More in detail, the state Wk_{[z_k,U_k,T_k}] is defined as giving rise to time-dependent transition probabilities which can be represented as ’multinomial distribution’.

The states W_k are specified after Z_k the ’mainclone genotype’ of the locus k, U_k the ’indicator’ about whether there is a subclone in k, and T_k the ’subclone genotype’ (i.e. if the considered subclone exists).

The transition of the states W_k is considered in [9] only for consecutive ’loci’.

A maximum number of copies is assumed.

Therefore, the elements of the subHMM are here newly proven to compose an enveloping algebra.

Under the hypothesis of the ’constant clonal proportion’, the transition probabilities Pt(z) from Eq. (2) in [9] determine that the hidden states are not observed, and ’allele-specific’ elements are considered.

Conclusion

The Markov model of genomic events is newly further analysed.

More in detail, the choice of the representation of the transition probabilities is reconducted to be well-posed only under the new hypothesis that the entries of the fundamental matrix be infinitesimal.

The new hypothesis on the initial conditions of the transition elements is requested for the time-marginalisation technique to be consistent. The difference with the ’dominant-eigenvalue approach’ is stressed.

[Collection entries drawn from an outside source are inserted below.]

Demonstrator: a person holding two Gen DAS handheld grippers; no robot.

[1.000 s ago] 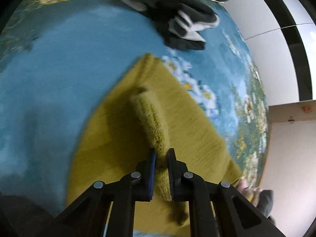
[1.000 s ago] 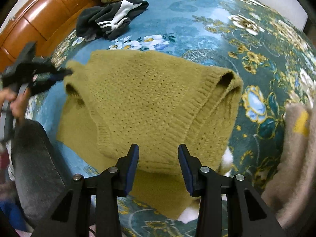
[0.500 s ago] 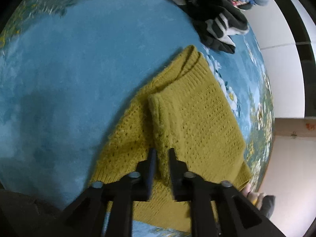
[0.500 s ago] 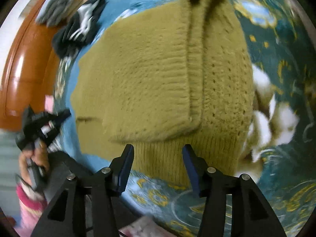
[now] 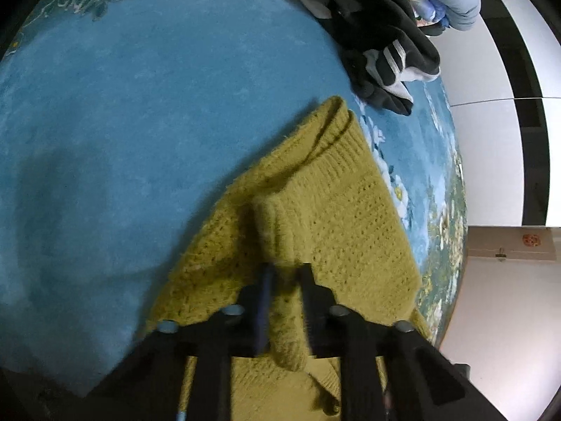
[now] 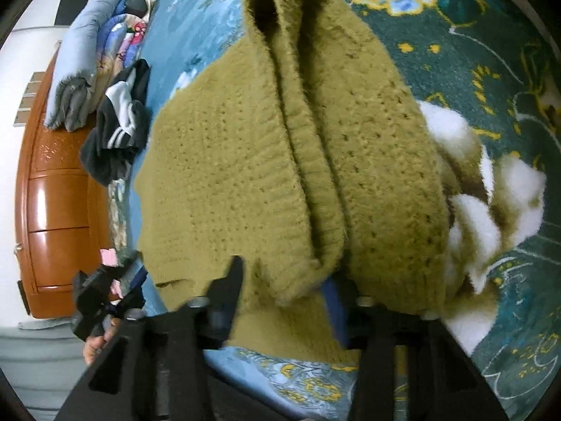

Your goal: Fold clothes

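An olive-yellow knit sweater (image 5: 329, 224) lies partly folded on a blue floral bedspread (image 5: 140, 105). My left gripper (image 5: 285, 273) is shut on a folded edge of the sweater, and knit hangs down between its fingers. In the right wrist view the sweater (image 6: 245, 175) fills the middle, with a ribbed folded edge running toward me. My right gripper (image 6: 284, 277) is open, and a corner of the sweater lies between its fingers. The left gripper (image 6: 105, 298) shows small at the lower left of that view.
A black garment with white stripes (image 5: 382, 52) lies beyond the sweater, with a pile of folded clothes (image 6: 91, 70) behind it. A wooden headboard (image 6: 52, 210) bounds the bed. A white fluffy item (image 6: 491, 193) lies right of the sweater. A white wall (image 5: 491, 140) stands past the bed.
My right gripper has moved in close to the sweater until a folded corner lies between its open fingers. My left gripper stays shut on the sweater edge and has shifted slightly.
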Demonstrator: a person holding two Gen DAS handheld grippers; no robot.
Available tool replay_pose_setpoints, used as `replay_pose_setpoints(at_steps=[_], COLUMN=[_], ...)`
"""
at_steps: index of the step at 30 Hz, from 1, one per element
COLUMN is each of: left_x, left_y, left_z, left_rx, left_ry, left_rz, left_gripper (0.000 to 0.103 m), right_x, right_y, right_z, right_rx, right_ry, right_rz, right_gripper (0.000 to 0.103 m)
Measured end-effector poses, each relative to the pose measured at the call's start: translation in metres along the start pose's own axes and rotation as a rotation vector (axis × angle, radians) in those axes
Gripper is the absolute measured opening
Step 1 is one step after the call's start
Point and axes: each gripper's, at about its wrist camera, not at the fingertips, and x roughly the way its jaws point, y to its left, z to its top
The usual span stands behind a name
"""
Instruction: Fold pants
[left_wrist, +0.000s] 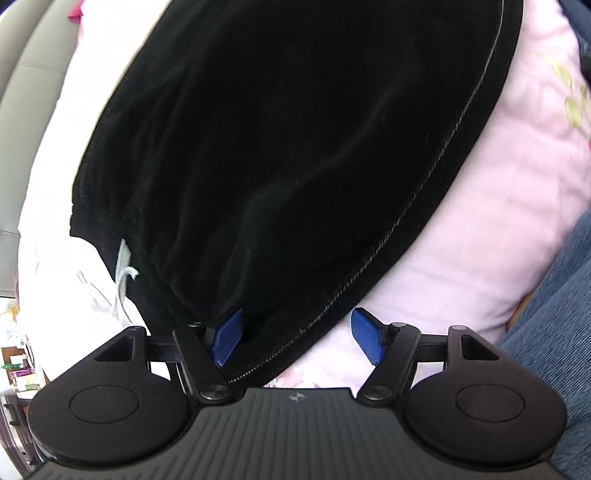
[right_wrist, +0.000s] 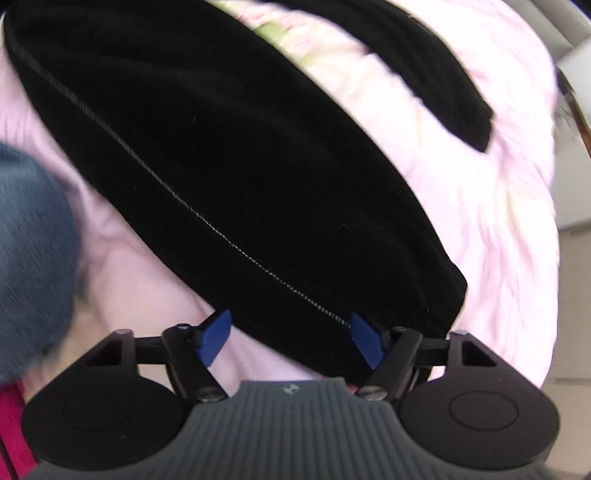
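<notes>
Black pants (left_wrist: 280, 140) lie flat on a pink bedsheet (left_wrist: 480, 221), with a pale stitched side seam (left_wrist: 436, 177) and a white drawstring (left_wrist: 123, 273) at the waistband on the left. My left gripper (left_wrist: 295, 338) is open, its blue pads astride the waist corner at the seam edge. In the right wrist view the pants (right_wrist: 258, 147) run diagonally, one leg (right_wrist: 436, 74) apart at the upper right. My right gripper (right_wrist: 291, 338) is open, its blue pads on either side of the near leg's seam edge.
Pink floral bedding (right_wrist: 498, 221) covers the bed. Blue denim of the person's leg shows at the right of the left view (left_wrist: 554, 332) and at the left of the right view (right_wrist: 33, 258). A grey headboard (left_wrist: 22, 55) stands at the far left.
</notes>
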Motion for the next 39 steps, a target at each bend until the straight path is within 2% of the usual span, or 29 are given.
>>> replay_pose_setpoints(at_steps=[2,4,6,7,9,13,14,15,16,17,19,20,22,27,31,35,39], left_x=[0.005,0.007,0.01,0.011,0.012,0.023,0.024,0.024,0.021,0.018,0.009,0.004,-0.006,-0.045,-0.077,-0.101,-0.109], left_y=[0.0,0.0,-0.004,-0.007,-0.012,-0.02,-0.022,-0.023,-0.024,-0.025,-0.023,-0.021,-0.015,0.012,0.047,0.089,0.136], left_z=[-0.001,-0.002,0.003,0.003,0.003,0.008,0.01,0.011,0.012,0.012,0.009,0.007,0.005,0.005,0.009,0.024,0.05], left_rx=[0.012,0.009,0.01,0.018,0.042,0.058,0.05,0.036,0.02,-0.004,-0.083,-0.124,-0.207,-0.435,-0.598,-0.711,-0.769], left_ry=[0.014,0.018,0.011,0.008,0.004,0.012,0.018,0.016,0.01,-0.002,-0.047,-0.069,-0.101,-0.197,-0.257,-0.29,-0.27], left_rz=[0.001,0.003,0.016,0.023,0.04,0.098,0.115,0.131,0.14,0.146,0.174,0.185,0.205,0.228,0.22,0.215,0.204], left_gripper=[0.079,0.079,0.08,0.081,0.082,0.084,0.081,0.076,0.063,0.051,0.037,0.031,0.027,0.025,0.025,0.024,0.023], right_x=[0.013,0.024,0.031,0.03,0.029,0.023,0.021,0.02,0.018,0.015,0.007,0.004,-0.009,-0.037,-0.059,-0.09,-0.102], right_y=[0.002,0.004,0.004,0.005,0.006,0.011,0.013,0.016,0.018,0.02,0.026,0.028,0.033,0.043,0.019,-0.004,-0.037], right_z=[0.003,0.004,0.003,0.004,-0.002,-0.012,-0.014,-0.015,-0.017,-0.017,-0.013,-0.015,-0.019,-0.018,0.0,0.022,0.052], right_rx=[-0.091,-0.141,-0.151,-0.157,-0.152,-0.151,-0.151,-0.146,-0.139,-0.131,-0.125,-0.113,-0.078,0.007,0.096,0.199,0.266], right_ry=[0.028,0.065,0.087,0.093,0.094,0.083,0.08,0.078,0.078,0.076,0.062,0.053,0.022,-0.071,-0.169,-0.244,-0.273], right_rz=[0.013,0.035,0.056,0.048,0.04,-0.015,-0.032,-0.05,-0.057,-0.069,-0.107,-0.124,-0.169,-0.295,-0.381,-0.459,-0.497], right_gripper=[0.075,0.069,0.052,0.047,0.027,0.021,0.019,0.012,0.007,0.006,0.004,0.001,0.0,0.0,0.0,0.0,0.0])
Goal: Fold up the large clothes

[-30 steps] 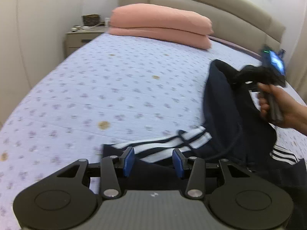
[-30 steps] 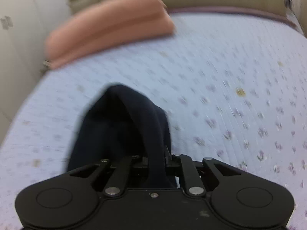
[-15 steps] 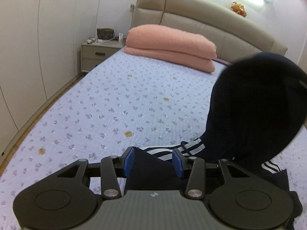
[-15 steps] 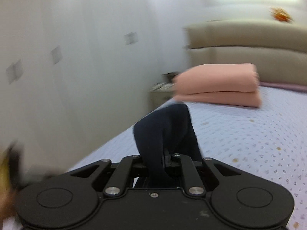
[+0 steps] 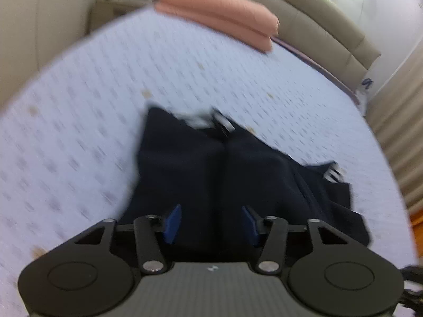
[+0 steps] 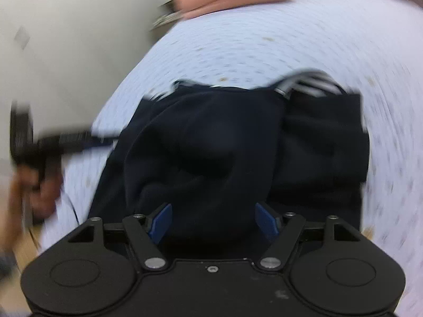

The case of the sub-Hidden Markov Model in the study of allele-specific copy number analysis is newly approached.

The elements of the Markov models are therefore here newly proven to consist of an enveloping algebra.

Furthermore, it aims to focus on the hypothesis of a constant number of ’constant clonal proportions: in this case, the Markovian feature of the originating chain is newly proven after the study of the entries of the fundamental matrix.

It has to be stressed that the proof of the Markovian property of the originating chain is fundamental in the definition of the Markov State Model(s) from which the subHMM is taken. In the case of the Markovian feature, the possibility to define the committor is necessitated for the study of the Mean-First Passage times and that of the time evolution of the eigenvalues, as from [13] and [14], respectively.